Configuring single sign-on (SSO) authentication

Blueworks Live incorporates IBMid authentication to the client organization's identity provider to enable SSO. You can set up SSO through IBMid Enterprise Federation so that users can log in to Blueworks Live by using the same credentials they use to log in to the organization. Federated authentication allows an organization's identity provider to handle all the users who are using IBM® web applications and cloud services.

Important: The former SSO authentication method with Blueworks Live SAML 2.0 is deprecated and is available for legacy configurations only. The following steps are for configuring SSO with IBMid Enterprise Federation.

When users use an email address or user ID from a federated domain, they are redirected back to the organization for authentication. The organization uses its own login page and security controls to secure the access. Configuring IBMid to use federated authentication does not require any changes to Blueworks Live.

To configure single sign-on to federate Blueworks Live accounts with IBM, follow these steps:
  1. Contact the Blueworks Live support team to request single sign-on (SSO) for your Blueworks Live account. The support team creates a temporary SSO test account to be used in step 8.
  2. Review the IBMid SSO configuration documentation External link opens a new window or tab and send your confirmation to support.
  3. After receiving confirmation, the IBMid Federation team sends you their Welcome template. It involves information about exchanging metadata files and IBMid federation requirements to create a trust.
  4. The IBMid Federation team sends environment-specific instructions for you to configure preproduction federation, for example: Instructions for AzureAD.
  5. Optional: If needed you can request a call to the Blueworks Live support team, who will coordinate with the IBMid Federation team and your organization to organize a suitable time for a call.
  6. Testing commences on IBM preproduction with your enterprise:
    1. After the IBMid Federation team confirms that federation is set up in IBM preproduction, you can commence testing by accessing My IBM External link opens a new window or tab.
    2. Enter your email address in the log in screen, and you are redirected to your identity provider (IdP).
    3. You can see the landing page.
  7. After testing is successfully completed, the IBMid team configures SSO on IBM production.
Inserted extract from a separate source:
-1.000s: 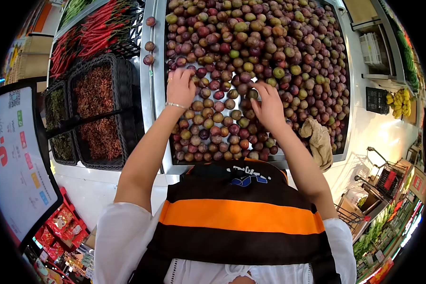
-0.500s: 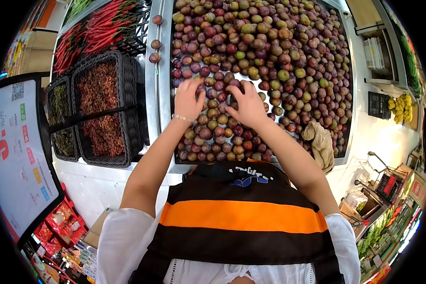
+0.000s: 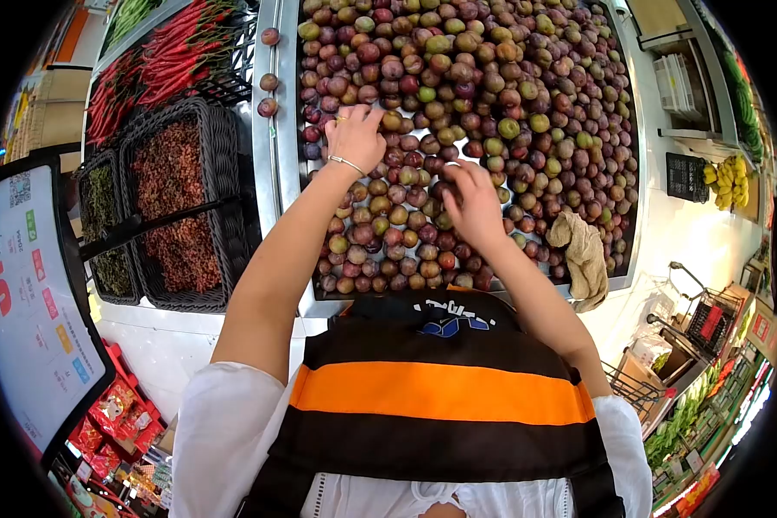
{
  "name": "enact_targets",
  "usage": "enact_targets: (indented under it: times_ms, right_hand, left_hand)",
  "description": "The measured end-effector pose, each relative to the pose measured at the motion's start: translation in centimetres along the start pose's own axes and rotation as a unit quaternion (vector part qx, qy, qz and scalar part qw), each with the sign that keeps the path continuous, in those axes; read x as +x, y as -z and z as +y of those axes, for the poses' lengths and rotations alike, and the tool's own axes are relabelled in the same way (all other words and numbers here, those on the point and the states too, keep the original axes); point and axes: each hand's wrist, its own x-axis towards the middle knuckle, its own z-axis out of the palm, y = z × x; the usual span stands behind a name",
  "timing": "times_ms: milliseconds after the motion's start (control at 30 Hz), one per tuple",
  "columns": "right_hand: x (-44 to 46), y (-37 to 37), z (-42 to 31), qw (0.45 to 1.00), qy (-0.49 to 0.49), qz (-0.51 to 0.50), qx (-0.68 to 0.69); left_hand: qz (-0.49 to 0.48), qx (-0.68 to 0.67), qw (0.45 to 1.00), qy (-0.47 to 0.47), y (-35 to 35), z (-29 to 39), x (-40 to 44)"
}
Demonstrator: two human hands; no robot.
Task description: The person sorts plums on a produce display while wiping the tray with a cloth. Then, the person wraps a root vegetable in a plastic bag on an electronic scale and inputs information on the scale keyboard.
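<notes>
Round plums (image 3: 570, 129), purple, red and greenish, lie heaped in a metal-edged display tray (image 3: 287, 173), thick at the back and right and in a thinner layer near the front. My left hand (image 3: 356, 141) rests over the plums on the tray's left side, fingers spread, a bracelet at the wrist. Farther right and a little nearer, my right hand (image 3: 473, 203) touches plums at the middle with its fingers apart and bent. Bare tray surface shows in patches between the hands. What lies under the fingertips is partly hidden.
Three loose plums (image 3: 268, 82) sit on the left ledge. Black baskets (image 3: 220, 173) of reddish-brown produce and red chilies (image 3: 181, 52) are at the left, beside a price sign (image 3: 43, 302). A beige cloth (image 3: 583, 259) hangs over the tray's front right.
My left hand has moved forward over the plums. My right hand has shifted right, away from the left one, and the gap between them is wider.
</notes>
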Motion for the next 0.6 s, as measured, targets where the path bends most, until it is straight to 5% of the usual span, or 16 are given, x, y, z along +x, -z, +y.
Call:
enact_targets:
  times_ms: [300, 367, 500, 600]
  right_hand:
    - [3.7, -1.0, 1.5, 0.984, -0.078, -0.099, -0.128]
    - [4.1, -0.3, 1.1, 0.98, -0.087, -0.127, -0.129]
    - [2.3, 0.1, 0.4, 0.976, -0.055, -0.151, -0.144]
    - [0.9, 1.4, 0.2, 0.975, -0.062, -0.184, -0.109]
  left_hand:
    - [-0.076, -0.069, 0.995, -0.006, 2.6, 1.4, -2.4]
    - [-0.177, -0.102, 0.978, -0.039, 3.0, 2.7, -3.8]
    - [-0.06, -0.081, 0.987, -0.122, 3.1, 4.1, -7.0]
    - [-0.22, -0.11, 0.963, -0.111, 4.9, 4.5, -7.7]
The IBMid team can make production changes only on Tuesdays and Fridays of every week, so all production testing needs to be configured before one of those windows.
  8. Enable IBMid on your Blueworks Live test account from the Admin page, in the Settings > Security > IBMid tab. For more information, see the IBMid authentication in Blueworks Live External link opens a new window or tab support page.
  9. If your test account login is successful, you can enable IBMid on your production account. An email is sent to notify users. You can decide to send it to all users or to admins only.
  10. Any user in your account who doesn't have an IBMid is given an IBMid automatically after the first login, as previously configured by the IBMid Federation team.
  11. Optional: If your Blueworks Live account has Viewer licenses enabled, you can enable Just In Time provisioning (JIT). If JIT is enabled, any new user is given permission to the account on demand without having to register to the account, if they have the URL to the process.
Troubleshooting
  • If you experience login issues, check your access to the corporate network first.
  • The email address that you use to log in to Blueworks Live must be the same as the email address that is listed on your Active Directory (AD).
  • If you receive an error from IBMid, contact the IBMid support team.
  • If you receive an error related to Blueworks Live, open a ticket to the Blueworks Live support team via IBM support portal External link opens a new window or tab.